(Stored items)

------------------------

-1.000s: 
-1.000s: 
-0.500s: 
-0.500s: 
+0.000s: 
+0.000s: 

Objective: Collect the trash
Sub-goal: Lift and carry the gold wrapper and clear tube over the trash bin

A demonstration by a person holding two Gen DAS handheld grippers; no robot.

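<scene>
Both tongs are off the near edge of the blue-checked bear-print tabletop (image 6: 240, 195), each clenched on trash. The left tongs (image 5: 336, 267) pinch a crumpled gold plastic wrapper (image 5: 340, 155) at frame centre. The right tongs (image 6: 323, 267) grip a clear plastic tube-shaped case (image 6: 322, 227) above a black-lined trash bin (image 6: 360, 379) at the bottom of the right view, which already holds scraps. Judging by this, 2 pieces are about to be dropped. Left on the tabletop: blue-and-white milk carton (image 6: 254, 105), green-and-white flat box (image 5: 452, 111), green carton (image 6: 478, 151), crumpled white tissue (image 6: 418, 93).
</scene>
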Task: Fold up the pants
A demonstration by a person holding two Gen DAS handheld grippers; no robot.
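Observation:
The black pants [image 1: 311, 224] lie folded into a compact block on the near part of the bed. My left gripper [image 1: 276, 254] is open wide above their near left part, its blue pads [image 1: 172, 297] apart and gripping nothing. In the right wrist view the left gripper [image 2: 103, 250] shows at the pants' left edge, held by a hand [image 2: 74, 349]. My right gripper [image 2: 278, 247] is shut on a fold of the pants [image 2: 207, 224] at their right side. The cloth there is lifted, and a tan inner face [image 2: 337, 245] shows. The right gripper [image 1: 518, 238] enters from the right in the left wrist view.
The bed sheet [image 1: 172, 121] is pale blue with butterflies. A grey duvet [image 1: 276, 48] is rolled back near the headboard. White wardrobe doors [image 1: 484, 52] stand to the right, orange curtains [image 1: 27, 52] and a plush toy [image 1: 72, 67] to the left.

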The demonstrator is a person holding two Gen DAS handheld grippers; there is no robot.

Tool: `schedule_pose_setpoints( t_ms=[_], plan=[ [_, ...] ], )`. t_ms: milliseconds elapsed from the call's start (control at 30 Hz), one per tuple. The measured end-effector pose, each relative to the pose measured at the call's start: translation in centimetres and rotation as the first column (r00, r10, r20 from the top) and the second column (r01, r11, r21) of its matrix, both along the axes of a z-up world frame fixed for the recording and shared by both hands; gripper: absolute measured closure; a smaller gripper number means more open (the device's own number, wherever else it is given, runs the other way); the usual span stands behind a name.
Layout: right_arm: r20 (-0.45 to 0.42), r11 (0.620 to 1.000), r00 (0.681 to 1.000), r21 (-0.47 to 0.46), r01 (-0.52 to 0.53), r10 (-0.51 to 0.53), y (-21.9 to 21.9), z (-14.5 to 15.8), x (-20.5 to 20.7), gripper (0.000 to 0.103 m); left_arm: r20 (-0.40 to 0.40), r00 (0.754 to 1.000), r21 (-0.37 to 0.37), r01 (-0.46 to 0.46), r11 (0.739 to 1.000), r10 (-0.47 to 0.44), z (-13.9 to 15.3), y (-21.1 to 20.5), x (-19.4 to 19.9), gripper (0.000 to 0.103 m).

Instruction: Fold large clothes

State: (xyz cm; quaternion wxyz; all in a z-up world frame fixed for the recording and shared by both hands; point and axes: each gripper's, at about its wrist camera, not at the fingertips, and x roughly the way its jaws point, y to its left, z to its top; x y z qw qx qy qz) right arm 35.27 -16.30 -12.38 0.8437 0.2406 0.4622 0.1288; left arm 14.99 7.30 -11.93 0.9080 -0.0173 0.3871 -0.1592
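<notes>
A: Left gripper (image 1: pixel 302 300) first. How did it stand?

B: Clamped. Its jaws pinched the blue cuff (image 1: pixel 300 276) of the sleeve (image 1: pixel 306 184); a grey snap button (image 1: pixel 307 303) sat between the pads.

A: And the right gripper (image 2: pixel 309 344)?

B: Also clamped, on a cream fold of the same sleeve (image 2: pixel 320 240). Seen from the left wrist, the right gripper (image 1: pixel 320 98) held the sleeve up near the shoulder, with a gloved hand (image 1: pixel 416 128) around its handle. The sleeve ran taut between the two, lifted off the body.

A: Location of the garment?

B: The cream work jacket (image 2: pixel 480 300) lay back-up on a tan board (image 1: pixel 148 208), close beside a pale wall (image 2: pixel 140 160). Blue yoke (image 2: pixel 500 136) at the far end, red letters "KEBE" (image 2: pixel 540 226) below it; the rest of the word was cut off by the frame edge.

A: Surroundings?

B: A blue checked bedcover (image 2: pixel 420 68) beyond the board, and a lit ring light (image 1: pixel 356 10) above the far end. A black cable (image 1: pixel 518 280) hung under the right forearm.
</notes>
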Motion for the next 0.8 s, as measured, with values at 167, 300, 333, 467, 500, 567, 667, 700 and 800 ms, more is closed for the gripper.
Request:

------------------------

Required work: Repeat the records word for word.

Output below:
-1.000s: 
-1.000s: 
-0.500s: 
-0.500s: 
+0.000s: 
+0.000s: 

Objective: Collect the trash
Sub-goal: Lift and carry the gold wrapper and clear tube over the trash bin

A demonstration by a person holding two Gen DAS handheld grippers; no robot.

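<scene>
Both tongs are off the near edge of the blue-checked bear-print tabletop (image 6: 240, 195), each clenched on trash. The left tongs (image 5: 336, 267) pinch a crumpled gold plastic wrapper (image 5: 340, 155) at frame centre. The right tongs (image 6: 323, 267) grip a clear plastic tube-shaped case (image 6: 322, 227) above a black-lined trash bin (image 6: 360, 379) at the bottom of the right view, which already holds scraps. Judging by this, 2 pieces are about to be dropped. Left on the tabletop: blue-and-white milk carton (image 6: 254, 105), green-and-white flat box (image 5: 452, 111), green carton (image 6: 478, 151), crumpled white tissue (image 6: 418, 93).
</scene>
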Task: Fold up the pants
A demonstration by a person holding two Gen DAS handheld grippers; no robot.
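Observation:
The black pants [image 1: 311, 224] lie folded into a compact block on the near part of the bed. My left gripper [image 1: 276, 254] is open wide above their near left part, its blue pads [image 1: 172, 297] apart and gripping nothing. In the right wrist view the left gripper [image 2: 103, 250] shows at the pants' left edge, held by a hand [image 2: 74, 349]. My right gripper [image 2: 278, 247] is shut on a fold of the pants [image 2: 207, 224] at their right side. The cloth there is lifted, and a tan inner face [image 2: 337, 245] shows. The right gripper [image 1: 518, 238] enters from the right in the left wrist view.
The bed sheet [image 1: 172, 121] is pale blue with butterflies. A grey duvet [image 1: 276, 48] is rolled back near the headboard. White wardrobe doors [image 1: 484, 52] stand to the right, orange curtains [image 1: 27, 52] and a plush toy [image 1: 72, 67] to the left.
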
The demonstrator is a person holding two Gen DAS handheld grippers; there is no robot.

Tool: `schedule_pose_setpoints( t_ms=[_], plan=[ [_, ...] ], )`. t_ms: milliseconds elapsed from the call's start (control at 30 Hz), one per tuple. The measured end-effector pose, each relative to the pose measured at the call's start: translation in centimetres and rotation as the first column (r00, r10, r20 from the top) and the second column (r01, r11, r21) of its matrix, both along the axes of a z-up world frame fixed for the recording and shared by both hands; gripper: absolute measured closure; a smaller gripper number means more open (the device's own number, wherever else it is given, runs the other way); the usual span stands behind a name.
Layout: right_arm: r20 (-0.45 to 0.42), r11 (0.620 to 1.000), r00 (0.681 to 1.000), r21 (-0.47 to 0.46), r01 (-0.52 to 0.53), r10 (-0.51 to 0.53), y (-21.9 to 21.9), z (-14.5 to 15.8), x (-20.5 to 20.7), gripper (0.000 to 0.103 m); left_arm: r20 (-0.40 to 0.40), r00 (0.754 to 1.000), r21 (-0.37 to 0.37), r01 (-0.46 to 0.46), r11 (0.739 to 1.000), r10 (-0.47 to 0.44), z (-13.9 to 15.3), y (-21.1 to 20.5), x (-19.4 to 19.9), gripper (0.000 to 0.103 m).

Instruction: Fold large clothes

State: (xyz cm; quaternion wxyz; all in a z-up world frame fixed for the recording and shared by both hands; point and axes: each gripper's, at about its wrist camera, not at the fingertips, and x roughly the way its jaws point, y to its left, z to its top; x y z qw qx qy qz) right arm 35.27 -16.30 -12.38 0.8437 0.2406 0.4622 0.1288; left arm 14.99 7.30 -11.93 0.9080 -0.0173 0.3871 -0.1592
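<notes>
A: Left gripper (image 1: pixel 302 300) first. How did it stand?

B: Clamped. Its jaws pinched the blue cuff (image 1: pixel 300 276) of the sleeve (image 1: pixel 306 184); a grey snap button (image 1: pixel 307 303) sat between the pads.

A: And the right gripper (image 2: pixel 309 344)?

B: Also clamped, on a cream fold of the same sleeve (image 2: pixel 320 240). Seen from the left wrist, the right gripper (image 1: pixel 320 98) held the sleeve up near the shoulder, with a gloved hand (image 1: pixel 416 128) around its handle. The sleeve ran taut between the two, lifted off the body.

A: Location of the garment?

B: The cream work jacket (image 2: pixel 480 300) lay back-up on a tan board (image 1: pixel 148 208), close beside a pale wall (image 2: pixel 140 160). Blue yoke (image 2: pixel 500 136) at the far end, red letters "KEBE" (image 2: pixel 540 226) below it; the rest of the word was cut off by the frame edge.

A: Surroundings?

B: A blue checked bedcover (image 2: pixel 420 68) beyond the board, and a lit ring light (image 1: pixel 356 10) above the far end. A black cable (image 1: pixel 518 280) hung under the right forearm.
</notes>
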Motion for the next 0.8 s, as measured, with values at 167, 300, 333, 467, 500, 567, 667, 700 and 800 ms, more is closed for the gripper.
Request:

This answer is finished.